The guidance is effectively a decision-support layer on top of detection technology. For operators, it reduces the risk of “alarm fatigue” and provides a defensible rationale for when to log, when to monitor, and when to escalate.

3. Safe handling guidance: when a drone is on the ground

The third document, Safe Handling Considerations for Downed Unmanned Aircraft Systems, addresses a scenario that is increasingly common but often under-planned: a drone landing or crashing inside a facility perimeter.

CISA’s default assumption is conservative—unknown downed drones should be treated as potential explosive and cyber threats until proven otherwise. The guide stresses:

  • Pre-planning with law enforcement and emergency services, including roles, contact trees, and integration into existing emergency action plans.
  • Initial on-scene actions: securing the area, keeping bystanders away, recognizing hazards such as batteries or fuel, and presuming that cameras or sensors may still be recording.
  • Documentation and chain-of-custody practices, treating the aircraft and any onboard media as evidence that could be relevant for criminal or intelligence investigations.

For infrastructure operators, it’s a push to move from ad hoc “someone pick it up and put it in a closet” responses to structured, documented handling that protects safety, data, and potential legal proceedings.

Why this matters now: from guidance to funded deployments

CISA explicitly links them to Executive Order 14305, which calls for a more coherent federal approach to domestic UAS threats, and to its broader Critical Infrastructure Security and Resilience Month campaign, which is intended to raise awareness of emerging risks and resilience measures. 

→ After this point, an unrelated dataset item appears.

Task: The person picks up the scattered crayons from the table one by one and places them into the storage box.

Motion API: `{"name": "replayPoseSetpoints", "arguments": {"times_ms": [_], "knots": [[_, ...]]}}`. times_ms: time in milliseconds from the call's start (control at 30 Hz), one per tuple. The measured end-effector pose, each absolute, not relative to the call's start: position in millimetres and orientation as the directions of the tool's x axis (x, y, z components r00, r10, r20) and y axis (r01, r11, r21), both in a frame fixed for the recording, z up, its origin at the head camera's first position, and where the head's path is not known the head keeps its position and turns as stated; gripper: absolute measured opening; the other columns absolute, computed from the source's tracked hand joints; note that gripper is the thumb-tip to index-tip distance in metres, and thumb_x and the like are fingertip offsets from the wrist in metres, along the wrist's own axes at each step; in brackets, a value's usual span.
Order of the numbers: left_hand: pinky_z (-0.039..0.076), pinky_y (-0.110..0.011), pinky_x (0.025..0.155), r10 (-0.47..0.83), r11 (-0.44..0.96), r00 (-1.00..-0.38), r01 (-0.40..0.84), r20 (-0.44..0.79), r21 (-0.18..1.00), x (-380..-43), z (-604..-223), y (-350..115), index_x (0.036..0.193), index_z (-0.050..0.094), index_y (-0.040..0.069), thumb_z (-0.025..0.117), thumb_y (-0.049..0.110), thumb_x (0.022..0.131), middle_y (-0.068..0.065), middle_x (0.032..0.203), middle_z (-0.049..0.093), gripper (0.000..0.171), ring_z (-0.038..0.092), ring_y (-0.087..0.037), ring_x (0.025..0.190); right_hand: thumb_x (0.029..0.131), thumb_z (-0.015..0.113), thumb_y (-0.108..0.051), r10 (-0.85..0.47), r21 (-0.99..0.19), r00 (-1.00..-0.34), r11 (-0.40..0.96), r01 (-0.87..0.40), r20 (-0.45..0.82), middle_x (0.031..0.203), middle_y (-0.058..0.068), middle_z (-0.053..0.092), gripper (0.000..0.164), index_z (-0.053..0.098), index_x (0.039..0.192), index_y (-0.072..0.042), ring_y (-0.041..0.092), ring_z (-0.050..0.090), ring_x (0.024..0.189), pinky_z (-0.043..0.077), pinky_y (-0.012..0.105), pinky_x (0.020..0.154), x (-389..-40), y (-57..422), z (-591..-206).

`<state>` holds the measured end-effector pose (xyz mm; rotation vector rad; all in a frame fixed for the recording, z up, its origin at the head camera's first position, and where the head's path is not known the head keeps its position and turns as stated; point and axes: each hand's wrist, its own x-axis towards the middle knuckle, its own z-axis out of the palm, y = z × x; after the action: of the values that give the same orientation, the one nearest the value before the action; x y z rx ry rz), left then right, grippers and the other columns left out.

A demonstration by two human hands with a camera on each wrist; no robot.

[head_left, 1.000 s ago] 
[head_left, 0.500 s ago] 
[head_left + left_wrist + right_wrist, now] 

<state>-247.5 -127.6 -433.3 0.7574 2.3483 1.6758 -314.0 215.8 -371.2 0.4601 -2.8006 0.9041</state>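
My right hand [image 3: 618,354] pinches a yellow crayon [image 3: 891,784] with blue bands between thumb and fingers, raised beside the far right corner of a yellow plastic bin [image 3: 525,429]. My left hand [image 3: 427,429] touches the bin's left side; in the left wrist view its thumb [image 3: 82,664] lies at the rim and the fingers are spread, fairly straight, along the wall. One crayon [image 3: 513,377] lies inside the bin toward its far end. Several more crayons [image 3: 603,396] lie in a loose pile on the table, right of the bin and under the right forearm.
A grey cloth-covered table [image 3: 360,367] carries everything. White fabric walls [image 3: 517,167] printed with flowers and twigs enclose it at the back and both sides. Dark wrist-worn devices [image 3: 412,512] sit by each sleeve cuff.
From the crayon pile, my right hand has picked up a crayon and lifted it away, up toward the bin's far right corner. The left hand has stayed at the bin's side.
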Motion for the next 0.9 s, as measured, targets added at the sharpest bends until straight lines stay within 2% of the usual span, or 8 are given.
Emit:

They also land in a policy environment where federal dollars for drone detection and security are starting to move, particularly through the Department of Homeland Security and FEMA. The new FEMA Counter-UAS Grant Program, for example, will provide $500 million over two years to help states and localities build UAS detection and response capabilities around mega-events such as the 2026 FIFA World Cup—funding that can only be used for technologies and practices consistent with federal law and guidance. 

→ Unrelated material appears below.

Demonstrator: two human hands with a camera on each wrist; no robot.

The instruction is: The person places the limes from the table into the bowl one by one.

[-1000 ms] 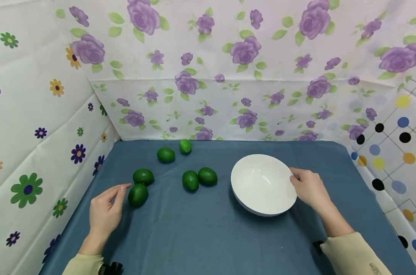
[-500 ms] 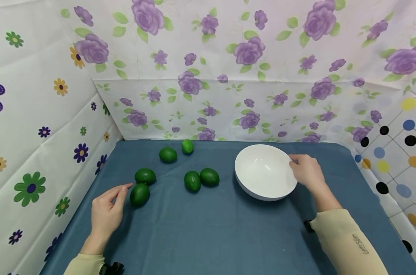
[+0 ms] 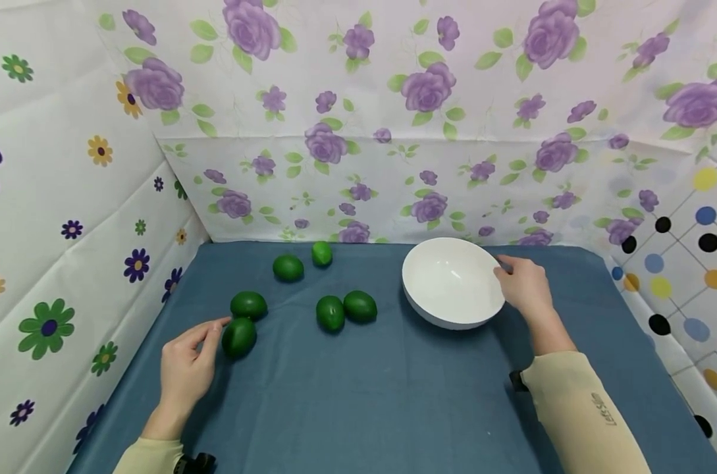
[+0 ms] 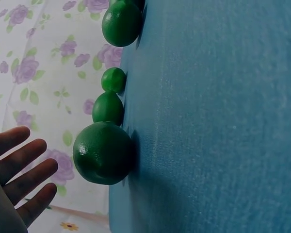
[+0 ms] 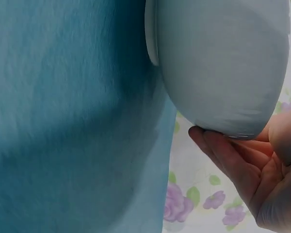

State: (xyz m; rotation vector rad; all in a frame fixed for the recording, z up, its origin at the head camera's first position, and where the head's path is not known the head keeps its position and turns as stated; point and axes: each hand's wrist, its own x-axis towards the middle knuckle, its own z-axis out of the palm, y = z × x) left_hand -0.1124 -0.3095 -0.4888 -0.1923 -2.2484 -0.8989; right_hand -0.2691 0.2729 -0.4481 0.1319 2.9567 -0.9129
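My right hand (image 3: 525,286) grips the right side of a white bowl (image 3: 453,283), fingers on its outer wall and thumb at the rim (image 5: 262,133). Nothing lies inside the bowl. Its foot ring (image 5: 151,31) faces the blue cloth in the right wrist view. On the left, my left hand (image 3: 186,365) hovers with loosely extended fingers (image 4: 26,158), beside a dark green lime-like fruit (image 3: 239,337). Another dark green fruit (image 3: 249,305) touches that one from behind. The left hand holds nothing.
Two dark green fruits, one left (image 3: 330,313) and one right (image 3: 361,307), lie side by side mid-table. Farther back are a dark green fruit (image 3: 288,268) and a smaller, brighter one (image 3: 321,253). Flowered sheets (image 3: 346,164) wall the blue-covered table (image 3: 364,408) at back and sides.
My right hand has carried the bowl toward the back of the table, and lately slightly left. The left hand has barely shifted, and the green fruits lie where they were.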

Taken together, that means the Be Air Aware materials are likely to become de facto reference documents for:

  • State and local agencies writing investment justifications for C-UAS grants.
  • Critical infrastructure operators updating security and emergency plans to account for UAS.
  • Vendors trying to show that their detection, workflow, and training offerings align with federal expectations rather than just marketing rhetoric.

For the UAS and C-UAS ecosystem: a clearer playbook

For both the UAS and C-UAS sides of the market, CISA’s new guides do a few important things:

  • They define the problem in operational, not abstract, terms: drones are part of the facility’s cyber-physical risk surface, with specific indicators and response actions, not just a headline risk.
  • They reinforce that detection is only useful if embedded in disciplined workflows: normalizing airspace, classifying behavior, documenting incidents, and coordinating with law enforcement.
  • They elevate downed-UAS handling from an afterthought to a defined element of incident response, with clear implications for safety, digital forensics, and liability.

CISA is urging critical infrastructure owners and operators to “Be Air Aware” by integrating these considerations into existing security and emergency-response plans, not spinning up separate UAS silos.

For operators, that means pulling CISOs, physical security directors, and emergency managers into the same conversation about drones. For vendors, it means being ready to map products and services directly against the functions these guides describe—detect, assess, and safely handle—in a way that fits within current law and the rapidly maturing federal guidance landscape.